Teo who had just got out of the Lunch line and saw Karasu push Shadow at the table.

"Hey crow boy!" She yelled over, Karasu turned his purple eyes to her,

"What do you want?" He said glaring at her as she stalked over to him lunch tray in hand "Don't beat up on my friend!" she warned, Karasu gave Teo a lazy look, " And what are you gonna do about it." He dared, "This!" Teo said as she threw her mashed potatoes at Karasu. Karasu ducked as it slammed into the face of the elder Toguro. Teo covered her mouth and the rest of the gang gasped.

"Alright which one of you morons threw this at me." He said fuming, everyone at the table pointed to Karasu and Karasu pointed to Teo. Then the younger toguro appeared from the lunch line. "Who did this to you brother?" he questioned, "It was this group!" elder toguro said pointing to the table. Y. Toguro looked at yusuke, "Yusuke Urimeshi…" he stated, yusuke grinned up at toguro. "Toguro, is there a problem?" he said innocently.
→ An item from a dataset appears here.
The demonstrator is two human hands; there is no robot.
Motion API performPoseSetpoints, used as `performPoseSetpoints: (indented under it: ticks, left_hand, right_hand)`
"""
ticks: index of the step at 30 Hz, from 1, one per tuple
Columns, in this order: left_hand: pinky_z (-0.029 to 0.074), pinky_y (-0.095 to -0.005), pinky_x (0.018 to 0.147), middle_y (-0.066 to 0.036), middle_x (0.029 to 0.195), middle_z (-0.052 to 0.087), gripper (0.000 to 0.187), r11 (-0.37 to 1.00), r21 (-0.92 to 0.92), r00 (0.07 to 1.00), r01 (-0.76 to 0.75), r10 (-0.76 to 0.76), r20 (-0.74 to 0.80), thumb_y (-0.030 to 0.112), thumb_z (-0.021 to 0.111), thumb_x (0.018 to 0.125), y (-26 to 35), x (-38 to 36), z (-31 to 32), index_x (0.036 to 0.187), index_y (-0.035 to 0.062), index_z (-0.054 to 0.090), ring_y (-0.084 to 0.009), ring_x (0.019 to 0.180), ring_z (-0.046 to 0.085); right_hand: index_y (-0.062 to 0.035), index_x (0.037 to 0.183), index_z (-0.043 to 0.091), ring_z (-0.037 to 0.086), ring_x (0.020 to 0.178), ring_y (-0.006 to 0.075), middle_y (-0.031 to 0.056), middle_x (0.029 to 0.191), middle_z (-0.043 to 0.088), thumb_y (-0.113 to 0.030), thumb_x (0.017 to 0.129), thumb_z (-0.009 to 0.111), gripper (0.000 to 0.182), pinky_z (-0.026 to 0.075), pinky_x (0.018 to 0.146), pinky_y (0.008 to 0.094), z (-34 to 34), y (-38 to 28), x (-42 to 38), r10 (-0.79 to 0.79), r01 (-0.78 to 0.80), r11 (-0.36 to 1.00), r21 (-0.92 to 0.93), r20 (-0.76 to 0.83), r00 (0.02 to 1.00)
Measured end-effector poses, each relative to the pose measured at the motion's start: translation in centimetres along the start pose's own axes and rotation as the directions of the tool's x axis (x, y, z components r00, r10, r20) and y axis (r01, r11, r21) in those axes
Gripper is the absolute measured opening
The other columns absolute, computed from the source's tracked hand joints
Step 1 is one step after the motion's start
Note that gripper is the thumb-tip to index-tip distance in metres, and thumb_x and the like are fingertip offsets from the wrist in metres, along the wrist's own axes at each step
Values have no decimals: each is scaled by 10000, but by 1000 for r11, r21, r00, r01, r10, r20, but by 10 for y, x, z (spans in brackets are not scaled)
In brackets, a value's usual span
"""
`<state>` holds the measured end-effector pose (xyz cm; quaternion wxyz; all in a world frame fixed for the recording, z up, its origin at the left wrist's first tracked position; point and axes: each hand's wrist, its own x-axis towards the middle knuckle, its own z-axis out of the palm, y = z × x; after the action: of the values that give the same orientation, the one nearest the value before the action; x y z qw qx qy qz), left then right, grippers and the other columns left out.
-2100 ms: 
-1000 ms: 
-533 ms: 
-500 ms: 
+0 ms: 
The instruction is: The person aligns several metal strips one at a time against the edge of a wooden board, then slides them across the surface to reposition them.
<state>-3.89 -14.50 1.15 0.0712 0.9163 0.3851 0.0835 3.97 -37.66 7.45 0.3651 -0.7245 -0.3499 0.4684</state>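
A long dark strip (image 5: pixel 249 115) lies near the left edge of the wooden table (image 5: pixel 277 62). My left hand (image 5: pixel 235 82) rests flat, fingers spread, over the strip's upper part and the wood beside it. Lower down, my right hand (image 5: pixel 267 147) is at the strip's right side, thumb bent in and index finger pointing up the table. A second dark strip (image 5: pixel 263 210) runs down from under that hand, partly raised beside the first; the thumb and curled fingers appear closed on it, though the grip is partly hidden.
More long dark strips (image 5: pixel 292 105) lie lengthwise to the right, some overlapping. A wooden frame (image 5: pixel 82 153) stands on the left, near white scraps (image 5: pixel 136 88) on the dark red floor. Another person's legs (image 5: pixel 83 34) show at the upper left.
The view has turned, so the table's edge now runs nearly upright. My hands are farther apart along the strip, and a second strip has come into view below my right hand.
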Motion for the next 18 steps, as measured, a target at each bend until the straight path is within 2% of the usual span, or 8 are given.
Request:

Toguro took the cup of jello off of his tray, "No problem." He said calmly as he squeezed the red jell-o onto Karasu's head. Karasu watched the jell-o flow down his hair.

"Die…." He said in an evil voice as he took his soda in attempt to splash it on the younger toguro, but missed and hit Syri. This resulted in a throwing of food between the two groups.

"FOOD FIGHT!" An upper class man exclaimed, and thus the food disaster continued. This artistry drawl mural on the wall of the cafeteria done by the art club now covered in some slop that was supposedly some sort of soup.

"I'm sure administrators you will love our nice, clean, obedient school." Principle Takaysha as they walked into the cafeteria, and thus the madness was abruptly stopped by the way ward mystery patty slammed into the principle's face. The whole cafeteria was silent cept for the low toned whisper

"Busted……." Yusuke murmered. The whole group nodded, Takaysha whipped the meat off his face as red as Kurama's hair which is pretty red.

"Shuichii! Syri! Hiei! Kazuma! Karasu! E. Touguro! Y. Touguro! Teo! Kaze! YUSUKE! IN MY OFFICE NOW!" He roared. The group gulped and walked towards the office. Hiei rubbed his ear,

* * *

"Stupid bellowing human…."

Syri: Once again sry it took so long. I've been busy.